## Assigned task:
Each line of data below is to be returned exactly, leaving out any picture.

## Data section:

== == ==

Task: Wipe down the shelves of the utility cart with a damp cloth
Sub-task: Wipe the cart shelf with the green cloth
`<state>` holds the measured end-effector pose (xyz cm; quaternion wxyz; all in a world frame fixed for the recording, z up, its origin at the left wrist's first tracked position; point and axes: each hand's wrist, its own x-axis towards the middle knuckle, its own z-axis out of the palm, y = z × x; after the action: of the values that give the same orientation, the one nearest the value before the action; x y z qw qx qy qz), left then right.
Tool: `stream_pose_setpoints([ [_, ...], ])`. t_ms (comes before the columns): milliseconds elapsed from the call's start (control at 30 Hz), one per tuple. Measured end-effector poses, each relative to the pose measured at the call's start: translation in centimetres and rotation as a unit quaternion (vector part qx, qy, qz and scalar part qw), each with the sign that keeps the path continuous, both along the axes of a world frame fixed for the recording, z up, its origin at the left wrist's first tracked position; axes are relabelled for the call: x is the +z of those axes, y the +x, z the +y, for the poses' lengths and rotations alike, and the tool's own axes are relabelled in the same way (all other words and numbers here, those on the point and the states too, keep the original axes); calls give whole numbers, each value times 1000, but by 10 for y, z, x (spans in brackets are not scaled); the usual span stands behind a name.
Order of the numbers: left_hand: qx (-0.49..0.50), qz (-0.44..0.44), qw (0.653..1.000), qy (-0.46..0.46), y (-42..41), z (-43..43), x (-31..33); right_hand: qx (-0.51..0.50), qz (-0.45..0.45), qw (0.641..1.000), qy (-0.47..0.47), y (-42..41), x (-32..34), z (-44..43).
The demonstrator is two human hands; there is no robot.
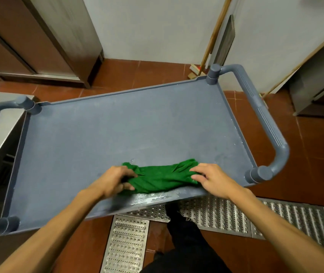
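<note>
Red floor tiles (117, 75) and steel drain grates (216, 213) surround the cart, whose grey-blue top shelf (117, 131) fills your view. The green cloth (163, 176) lies bunched on that shelf by its near edge, with a wet streak (149, 200) along the edge itself. Your left hand (112, 180) grips its left end with curled fingers, and your right hand (212, 179) appears to pinch its right end. Expect it to be soft, light, limp and wet: keep hold of both ends.
</note>
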<state>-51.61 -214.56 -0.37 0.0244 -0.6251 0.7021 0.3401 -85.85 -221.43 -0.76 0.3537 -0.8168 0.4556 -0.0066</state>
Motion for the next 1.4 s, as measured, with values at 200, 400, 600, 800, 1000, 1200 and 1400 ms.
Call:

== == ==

## Written answer:
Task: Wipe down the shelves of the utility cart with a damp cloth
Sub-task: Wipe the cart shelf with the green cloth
`<state>` holds the measured end-effector pose (xyz cm; quaternion wxyz; all in a world frame fixed for the recording, z up, its origin at the left wrist's first tracked position; point and axes: each hand's wrist, its own x-axis towards the middle knuckle, its own z-axis out of the palm, y = z × x; after the action: of the values that give the same orientation, the one nearest the value before the action; x y z qw qx qy qz), left then right.
Tool: `stream_pose_setpoints([ [_, ...], ])`. t_ms (comes before the columns): milliseconds elapsed from the call's start (control at 30 Hz), one per tuple. Measured end-effector poses, each relative to the pose measured at the call's start: translation in centimetres and rotation as a unit quaternion (vector part qx, qy, qz and scalar part qw), each with the sign that keeps the path continuous, both along the axes of a world frame fixed for the recording, z up, its origin at the left wrist's first tracked position; axes are relabelled for the call: x is the +z of those axes, y the +x, z the +y, for the poses' lengths and rotations alike, and the tool's own axes are relabelled in the same way (all other words and numbers here, those on the point and the states too, keep the original axes); calls give whole numbers, each value times 1000, but by 10 for y, z, x (spans in brackets are not scaled); the usual span stands behind a name.
Order of the numbers: left_hand: qx (-0.49..0.50), qz (-0.44..0.44), qw (0.653..1.000), qy (-0.46..0.46), y (-42..41), z (-43..43), x (-31..33); right_hand: qx (-0.51..0.50), qz (-0.45..0.45), qw (0.641..1.000), qy (-0.47..0.47), y (-42..41), x (-32..34), z (-44..43).
The demonstrator is two human hands; there is no robot.
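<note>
Red floor tiles (117, 75) and steel drain grates (216, 213) surround the cart, whose grey-blue top shelf (117, 131) fills your view. The green cloth (163, 176) lies bunched on that shelf by its near edge, with a wet streak (149, 200) along the edge itself. Your left hand (112, 180) grips its left end with curled fingers, and your right hand (212, 179) appears to pinch its right end. Expect it to be soft, light, limp and wet: keep hold of both ends.
</note>
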<state>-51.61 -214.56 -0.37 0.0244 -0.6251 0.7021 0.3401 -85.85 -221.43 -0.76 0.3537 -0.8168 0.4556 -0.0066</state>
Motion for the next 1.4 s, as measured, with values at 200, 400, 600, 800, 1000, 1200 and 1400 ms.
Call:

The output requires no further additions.